### INSTRUCTIONS FOR THE TASK
A full, word-for-word copy of the listing below is needed; leave the images out of it.

### DATA PROVIDED
·····

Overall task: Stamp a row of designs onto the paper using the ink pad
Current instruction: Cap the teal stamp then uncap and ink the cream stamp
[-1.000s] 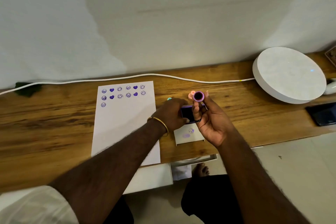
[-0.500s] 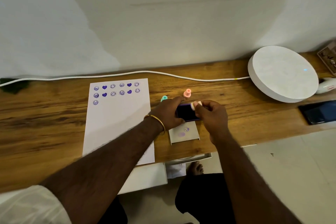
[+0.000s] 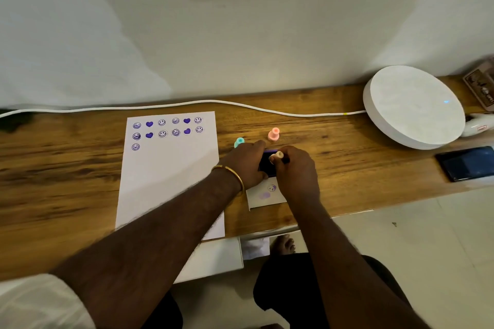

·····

### REPLY
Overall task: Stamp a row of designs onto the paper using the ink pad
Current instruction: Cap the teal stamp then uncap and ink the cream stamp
[-1.000s] 
[-0.500s] 
[+0.000s] 

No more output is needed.